Intensive Care Units are one of the areas with the lowest digitization rate. This study aims to measure the effect of digitizing medical records kept in paper forms in ICUs on time-saving and paper consumption. In our study, care forms in ICUs were transferred to digital media. In our research, care forms in ICUs were transferred to digital media.

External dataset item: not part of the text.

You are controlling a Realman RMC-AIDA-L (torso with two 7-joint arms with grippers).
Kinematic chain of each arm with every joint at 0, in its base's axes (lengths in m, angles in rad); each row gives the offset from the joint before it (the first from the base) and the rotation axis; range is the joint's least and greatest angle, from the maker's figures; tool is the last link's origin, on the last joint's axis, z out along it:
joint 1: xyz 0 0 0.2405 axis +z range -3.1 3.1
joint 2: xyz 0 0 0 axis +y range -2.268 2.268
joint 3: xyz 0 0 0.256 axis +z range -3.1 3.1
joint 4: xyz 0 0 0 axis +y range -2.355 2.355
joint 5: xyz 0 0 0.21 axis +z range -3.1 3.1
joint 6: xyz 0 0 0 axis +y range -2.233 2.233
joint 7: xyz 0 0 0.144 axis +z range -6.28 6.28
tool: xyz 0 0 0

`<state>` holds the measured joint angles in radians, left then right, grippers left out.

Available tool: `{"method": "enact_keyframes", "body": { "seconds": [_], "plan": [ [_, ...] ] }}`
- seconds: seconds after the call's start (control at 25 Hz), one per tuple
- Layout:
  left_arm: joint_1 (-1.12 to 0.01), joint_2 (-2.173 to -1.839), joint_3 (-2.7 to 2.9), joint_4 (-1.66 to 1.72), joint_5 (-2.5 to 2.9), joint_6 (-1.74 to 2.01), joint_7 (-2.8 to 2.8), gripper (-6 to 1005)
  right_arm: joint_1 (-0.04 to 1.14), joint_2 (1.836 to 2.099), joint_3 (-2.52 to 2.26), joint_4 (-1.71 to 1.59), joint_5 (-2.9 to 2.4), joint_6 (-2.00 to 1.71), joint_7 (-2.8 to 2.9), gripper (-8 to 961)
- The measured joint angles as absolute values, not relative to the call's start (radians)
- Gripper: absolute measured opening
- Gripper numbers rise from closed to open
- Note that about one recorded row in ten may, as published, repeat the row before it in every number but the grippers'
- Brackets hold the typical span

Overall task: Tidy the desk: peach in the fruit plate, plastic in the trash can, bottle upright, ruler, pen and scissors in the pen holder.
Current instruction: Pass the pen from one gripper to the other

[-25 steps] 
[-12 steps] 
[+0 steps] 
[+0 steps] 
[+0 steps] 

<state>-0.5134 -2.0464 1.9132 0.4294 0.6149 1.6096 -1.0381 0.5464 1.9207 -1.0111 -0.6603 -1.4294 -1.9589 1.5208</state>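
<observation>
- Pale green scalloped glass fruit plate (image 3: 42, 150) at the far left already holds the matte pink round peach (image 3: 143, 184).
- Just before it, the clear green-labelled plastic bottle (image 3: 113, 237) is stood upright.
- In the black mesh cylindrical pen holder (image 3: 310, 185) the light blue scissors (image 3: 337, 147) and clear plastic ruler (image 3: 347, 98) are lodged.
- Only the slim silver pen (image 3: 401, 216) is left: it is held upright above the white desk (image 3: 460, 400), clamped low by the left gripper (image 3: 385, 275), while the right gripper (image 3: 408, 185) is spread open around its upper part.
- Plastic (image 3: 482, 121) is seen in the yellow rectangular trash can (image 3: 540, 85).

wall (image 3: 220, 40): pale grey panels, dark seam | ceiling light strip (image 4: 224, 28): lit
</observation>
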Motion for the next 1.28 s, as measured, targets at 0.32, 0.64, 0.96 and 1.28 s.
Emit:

The time required to fill out the nursing care forms on paper and digital media was measured, the change in paper and printer costs was determined, and the results were compared. Two volunteer nurses working in the ICU of a university hospital in Istanbul measured the time it took to fill out the forms of patients on paper. Then, a future projection was made using digital form data of 5,420 care days of 428 patients hospitalized between October 2017 and September 2018. Only anonymous data of patients hospitalized in the general ICU were used, and other untempered were not included in the study.


When the forms were filled in digitally by the nurses, one nurse per patient per day saved 56.82 min (3.95% per day).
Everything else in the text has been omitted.